With this in mind, half the battle against tooth infections is knowing how they occur. There are three common situations that lead to the kinds of infections that require root canal treatments. We want you to know what they are and what you can do to prevent them.

◼︎ Untreated Tooth Decay

That’s right. Cavities can lead to much bigger problems. Tooth decay starts by eating in the protective enamel on the outer layers of your tooth.

If the decay eats through the enamel, it can reach the second layer called dentin and eventually the pulp chamber at that center of your tooth. This chamber contains pulp (which is a soft connective tissue), blood vessels, and nerves.

The bacteria that cause tooth decay also can cause the pulp to become infected or inflamed. This can lead to a variety of symptoms such as sharp pains when you bite or chew with that tooth, lingering pains, and sensitivity to hot, cold, and sweets.

If you experience any or all of those symptoms, we hope it will prompt you to make an appointment with us as soon as you can.

This problem can be avoided as long as you know that you have a cavity. The best approach is prevention, and you do this by following the American Dental Association’s guidelines regarding oral hygiene.

Scrub your teeth on all sides with fluoride toothpaste for two minutes twice each day. Floss between your teeth and gums to remove bacteria from places where your toothbrush can’t reach.

And remember to visit the dentist for routine cleanings and examinations. In addition to removing plaque and tartar buildup (which can lead to cavities), we will look for signs that you may have a cavity. If we see something, we will advise you how to treat the cavity before it eats into the center of your tooth.

◼︎ Untreated Gum Disease

The bacteria in your mouth can cause gum disease, too. In the advanced stages, you may develop pockets in your gum tissue.
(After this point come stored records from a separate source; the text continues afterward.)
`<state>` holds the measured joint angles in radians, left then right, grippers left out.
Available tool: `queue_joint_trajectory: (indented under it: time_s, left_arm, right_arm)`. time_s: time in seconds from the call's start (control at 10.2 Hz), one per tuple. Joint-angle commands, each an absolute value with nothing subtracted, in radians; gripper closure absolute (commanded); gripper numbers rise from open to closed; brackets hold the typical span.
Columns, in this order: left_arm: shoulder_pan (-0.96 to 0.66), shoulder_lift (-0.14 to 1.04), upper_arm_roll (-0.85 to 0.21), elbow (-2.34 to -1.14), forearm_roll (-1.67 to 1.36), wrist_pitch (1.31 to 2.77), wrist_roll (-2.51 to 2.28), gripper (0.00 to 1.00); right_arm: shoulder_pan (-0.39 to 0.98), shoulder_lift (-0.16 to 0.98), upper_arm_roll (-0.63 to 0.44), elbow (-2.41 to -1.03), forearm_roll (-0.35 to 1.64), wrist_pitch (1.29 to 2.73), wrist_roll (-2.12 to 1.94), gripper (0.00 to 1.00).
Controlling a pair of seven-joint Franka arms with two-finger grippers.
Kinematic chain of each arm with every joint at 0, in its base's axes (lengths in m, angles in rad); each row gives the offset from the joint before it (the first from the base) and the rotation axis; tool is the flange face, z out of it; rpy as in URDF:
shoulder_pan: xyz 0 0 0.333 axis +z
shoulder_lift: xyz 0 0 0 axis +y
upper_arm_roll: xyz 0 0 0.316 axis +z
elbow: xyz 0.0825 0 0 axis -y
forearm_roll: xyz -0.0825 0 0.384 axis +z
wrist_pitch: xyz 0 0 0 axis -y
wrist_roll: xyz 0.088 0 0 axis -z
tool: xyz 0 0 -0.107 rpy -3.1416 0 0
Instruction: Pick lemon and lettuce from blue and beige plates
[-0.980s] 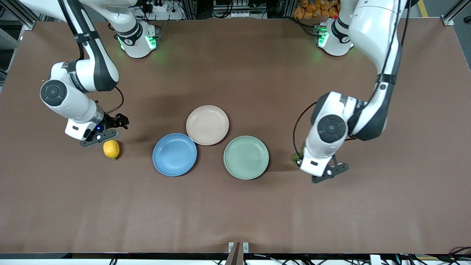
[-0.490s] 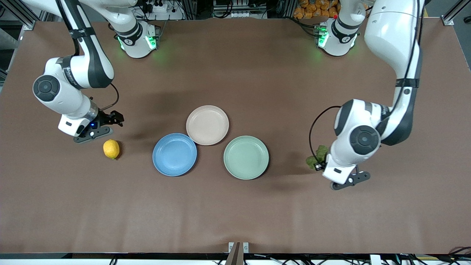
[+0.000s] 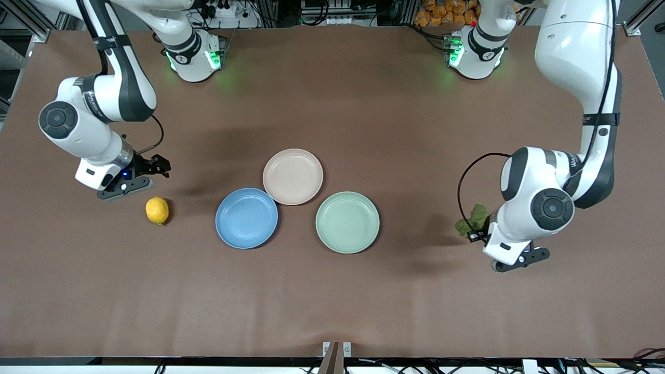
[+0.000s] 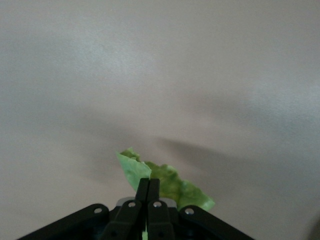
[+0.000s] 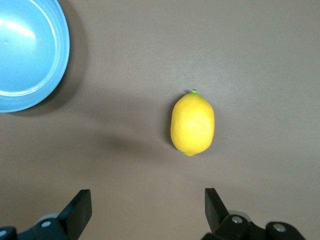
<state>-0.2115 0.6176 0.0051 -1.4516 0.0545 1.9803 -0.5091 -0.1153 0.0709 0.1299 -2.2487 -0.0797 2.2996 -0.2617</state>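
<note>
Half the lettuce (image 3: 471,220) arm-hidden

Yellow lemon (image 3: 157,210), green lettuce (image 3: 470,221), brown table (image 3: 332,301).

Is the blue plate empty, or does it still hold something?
Empty. The round mid-blue plate shows only its bare inside in the front view; the small yellow lemon lies on the brown table beside it.

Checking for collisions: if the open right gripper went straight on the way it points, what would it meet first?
Probably the bare brown table just short of the small oval yellow lemon; the right gripper might clip it, depth being unclear.
</note>
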Motion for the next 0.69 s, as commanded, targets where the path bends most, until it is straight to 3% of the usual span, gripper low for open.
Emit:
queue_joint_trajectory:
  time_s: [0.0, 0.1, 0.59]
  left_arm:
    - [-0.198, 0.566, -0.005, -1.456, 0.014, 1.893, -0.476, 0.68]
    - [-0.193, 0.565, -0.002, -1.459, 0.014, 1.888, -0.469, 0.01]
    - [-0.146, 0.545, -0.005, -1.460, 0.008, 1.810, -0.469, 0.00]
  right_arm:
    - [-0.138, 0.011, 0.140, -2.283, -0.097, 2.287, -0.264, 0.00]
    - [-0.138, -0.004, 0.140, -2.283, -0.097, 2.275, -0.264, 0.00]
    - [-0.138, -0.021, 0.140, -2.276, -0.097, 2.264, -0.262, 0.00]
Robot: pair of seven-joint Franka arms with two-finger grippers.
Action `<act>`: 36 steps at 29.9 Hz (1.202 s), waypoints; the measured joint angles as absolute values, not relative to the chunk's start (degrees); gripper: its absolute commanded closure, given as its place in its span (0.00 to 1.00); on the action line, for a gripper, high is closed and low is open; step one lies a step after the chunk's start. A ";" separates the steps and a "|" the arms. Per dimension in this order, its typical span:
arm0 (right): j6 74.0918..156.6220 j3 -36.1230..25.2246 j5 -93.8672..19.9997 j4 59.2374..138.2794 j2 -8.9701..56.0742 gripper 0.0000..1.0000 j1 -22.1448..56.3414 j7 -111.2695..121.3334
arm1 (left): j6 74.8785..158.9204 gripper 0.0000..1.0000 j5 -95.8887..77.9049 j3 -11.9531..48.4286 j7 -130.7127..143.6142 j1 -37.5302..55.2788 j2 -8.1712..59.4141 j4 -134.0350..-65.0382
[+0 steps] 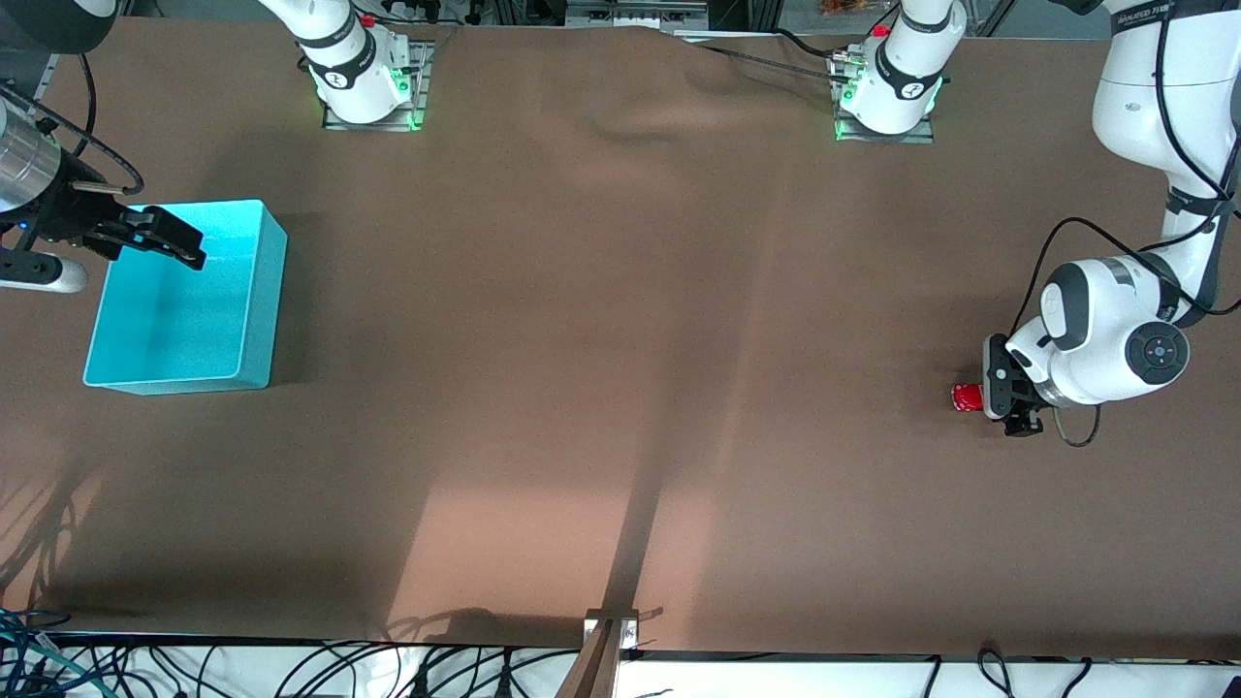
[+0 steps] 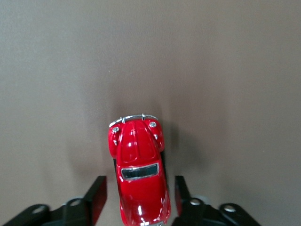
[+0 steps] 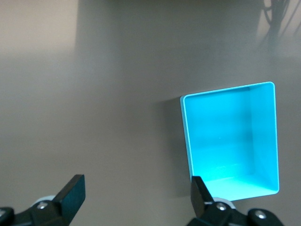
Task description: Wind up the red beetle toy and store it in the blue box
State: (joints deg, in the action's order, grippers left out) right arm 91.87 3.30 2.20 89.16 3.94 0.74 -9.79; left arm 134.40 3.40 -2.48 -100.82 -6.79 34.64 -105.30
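The red beetle toy [image 1: 966,398] stands on the brown table near the left arm's end. In the left wrist view the toy [image 2: 139,155] points away from the camera, its rear half between my left gripper's fingers [image 2: 96,197]. My left gripper [image 1: 985,399] [image 2: 140,190] is low over the toy and open, with a narrow gap showing on each side of the body. The blue box [image 1: 175,320] [image 3: 230,141] sits empty at the right arm's end. My right gripper [image 1: 179,242] [image 3: 136,186] hangs open over the box's farther corner, holding nothing.
A brown cloth [image 1: 620,339] covers the whole table, with a wrinkle near the arms' bases. Cables [image 1: 291,674] hang along the edge nearest the front camera, and a wooden post [image 1: 606,650] stands at the middle of that edge.
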 measured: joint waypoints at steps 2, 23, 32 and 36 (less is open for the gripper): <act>91.87 3.30 2.20 89.16 3.94 0.00 0.74 -9.79 | 134.43 0.81 3.40 -2.36 -100.83 -6.79 34.64 -105.30; 91.87 3.64 2.20 89.16 3.94 0.00 0.77 -9.79 | 134.60 0.90 3.40 -2.18 -100.96 -7.06 34.60 -105.28; 91.87 3.69 2.20 89.16 3.94 0.00 0.77 -9.79 | 134.73 0.87 3.40 -2.18 -104.47 -8.99 34.97 -104.73; 91.87 3.69 2.20 89.16 3.94 0.00 0.78 -9.79 | 134.76 0.87 3.40 -2.19 -106.05 -10.51 35.32 -104.14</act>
State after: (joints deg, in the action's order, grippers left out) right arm 91.87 3.69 2.20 89.16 3.94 0.78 -9.79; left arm 134.76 3.40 -2.19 -106.05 -10.51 35.32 -104.14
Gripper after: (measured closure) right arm 0.000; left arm 0.559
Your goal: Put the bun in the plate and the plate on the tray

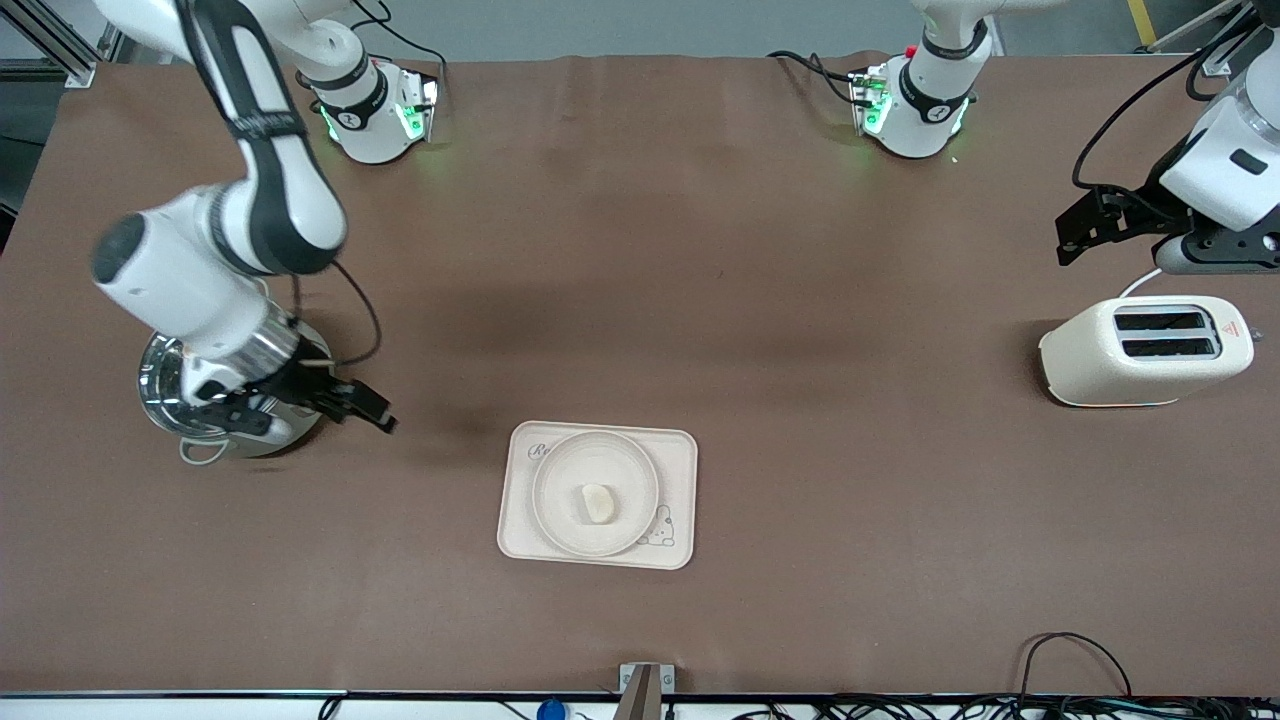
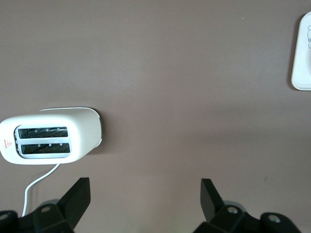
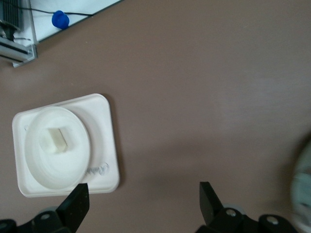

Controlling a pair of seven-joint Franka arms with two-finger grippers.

These pockets are places where plaque and tartar can build on the roots of your teeth.

These are good “staging areas” for bacteria to eat into the roots of your teeth. Eventually, they will reach the root canal, the opening in your roots where blood vessels and nerves enter your teeth.

Your root canals also contain pulp, so this is another way for bacteria to cause your pulp to become inflamed. In addition to the painful symptoms mentioned above, you may have a pimple-like bump on your gums and your gums may feel tender near the tooth in pain.

Again, prevention involves brushing, flossing, and visiting our office. Gum disease often can be treatment before it can lead to a tooth infection.

◼︎ Broken Teeth

Accidents and injuries happen, and sometimes they cause your tooth to break. A deep break may expose the innermost parts of your tooth, which can allow bacteria to attack the pulp in your tooth.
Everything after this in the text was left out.